Muy satisfactorio para ambos, sin duda. Pero no logré percibir hasta qué punto tenía yo algo que ver en el asunto.

—Hay varios hechos que deberán ser relatados —prosiguió Mr. Franklin—, y contamos con algunas personas que, implicadas en los mismos, se hallan en condiciones de referirlos. Partiendo de esta simple verdad, el abogado opina que cada uno de nosotros debiera intervenir por turno en la tarea de llevar al papel la historia de la Piedra Lunar... llegando cada cual hasta el límite que le marque su propia experiencia, pero no más allá. Habremos de dar comienzo a la tarea, estableciendo la forma en que el diamante vino a caer primeramente en las manos de mi tío Herncastle, mientras se hallaba sirviendo en la India, hace cincuenta años. Este relato preliminar se encuentra en mi poder bajo la forma de una carta de familia, donde aparecen los detalles requeridos, narrados con la autoridad de un testigo ocular. Luego habrá que explicar cómo fue que el diamante vino a dar en la casa de mi tía en Yorkshire, hace dos años, y cómo fue que se perdió poco más de doce horas más tarde. Ninguna persona se halla tan informada como tú, Betteredge, respecto a lo ocurrido por ese entonces en la casa. De modo, pues, que habrás de tomar la pluma para dar comienzo a la historia.

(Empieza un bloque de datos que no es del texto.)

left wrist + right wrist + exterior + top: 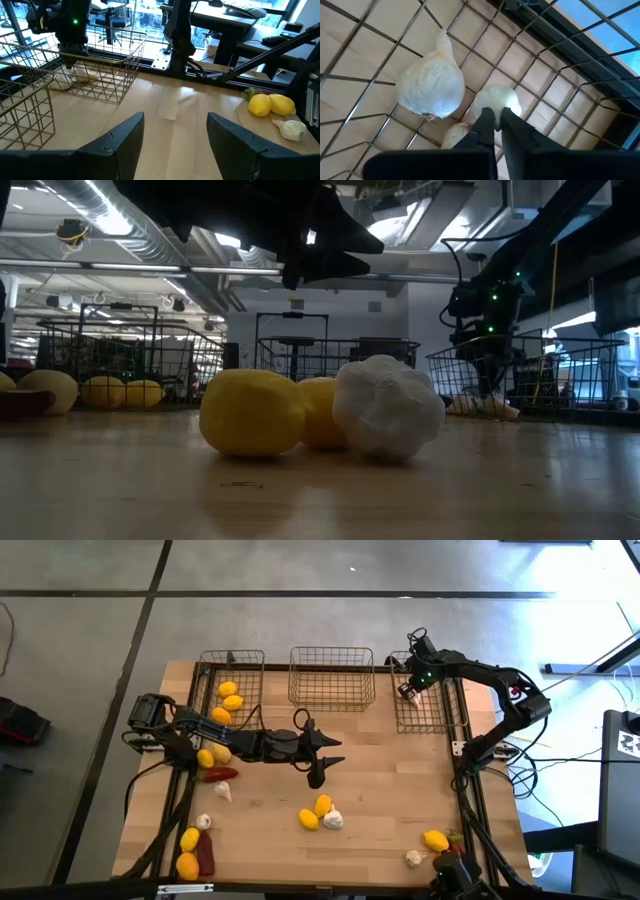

En estos términos fui informado respecto a la labor que me incumbía en la cuestión del diamante. Si desean ustedes conocer la conducta que seguí en tal emergencia, me permitiré hacerles saber que fue idéntica a la que ustedes hubieran probablemente seguido, de encontrarse en mi lugar. Declaré con modestia que me consideraba enteramente incapaz de llevar a cabo la tarea que se me imponía, aunque considerándome todo él tiempo lo suficientemente diestro para ejecutarla, siempre que les brindara una justa oportunidad de obrar a mis facultades. Creo que Mr. Franklin adivinó mis más íntimos deseos a través de mi rostro, pues, renunciando a creer en mi modestia, insistió en que les brindara esa justa oportunidad a mis facultades.

Dos horas han transcurrido desde la partida de Mr. Franklin. Tan pronto como me volvió la espalda, me dirigí hacia mi escritorio para dar comienzo a la historia. Ante él sigo sentado, impotente, desde entonces, pese a la destreza de mis facultades, percibiendo lo que Robinsón Crusoe percibió, según he dicho anteriormente, sobre lo necio que es empezar una operación cualquiera, antes de calcular su costo y de pesar exactamente las fuerzas que contamos para llevarla a cabo. Les ruego que recuerden que abrí ese libro, y en esa página por azar, sólo el día anterior a aquél en que tan osadamente me comprometí a efectuar el trabajo que tengo ahora entre manos; y me permitiré aquí preguntarme si no es esto una profecía, ¿qué es entonces?

No soy supersticioso; he leído, en mis tiempos, muchos libros y soy un erudito a mi manera. Pese a haber llegado ya a los setenta años, poseo una memoria activa y unas piernas que armonizan con ella. No deben ustedes considerar mis palabras como si provinieran de una persona ignorante, cuando les diga que, en mi opinión, otro libro como ése que se denomina Robinsón Crusoe no ha sido ni podrá ser escrito jamás. He recurrido a él año tras año —generalmente en compañía de mi pipa llena de tabaco— y he encontrado siempre en él al amigo que necesitaba en todos los momentos críticos de mi vida. Cuando me hallo de mal humor, Robinsón Crusoe. Cuando necesito algún consejo, Robinsón Crusoe. En el pasado, cuando mi mujer me importunaba, y en el presente, cuando he bebido algún trago de más, Robinsón Crusoe. He desgastado seis recios Robinsones, luego de haberlos obligado a trabajar duramente a mi servicio. En ocasión de su último cumpleaños, recibí de manos del ama el séptimo. A causa de ello bebí un sorbo de más, y Robinsón Crusoe me devolvió el equilibrio. Su precio, cuatro chelines y seis peniques, encuadernado en azul, con un retrato, por añadidura.

No obstante, no creo que sea ésta la mejor manera de dar comienzo a la historia del diamante, ¿no les parece? Siento como si estuviera errando extraviado y fuera en busca de Dios sabe qué y Dios sabe dónde. Con permiso de ustedes, tomaremos una nueva hoja de papel, y, luego de saludarlos con el mayor respeto, daremos comienzo de nuevo a esta labor.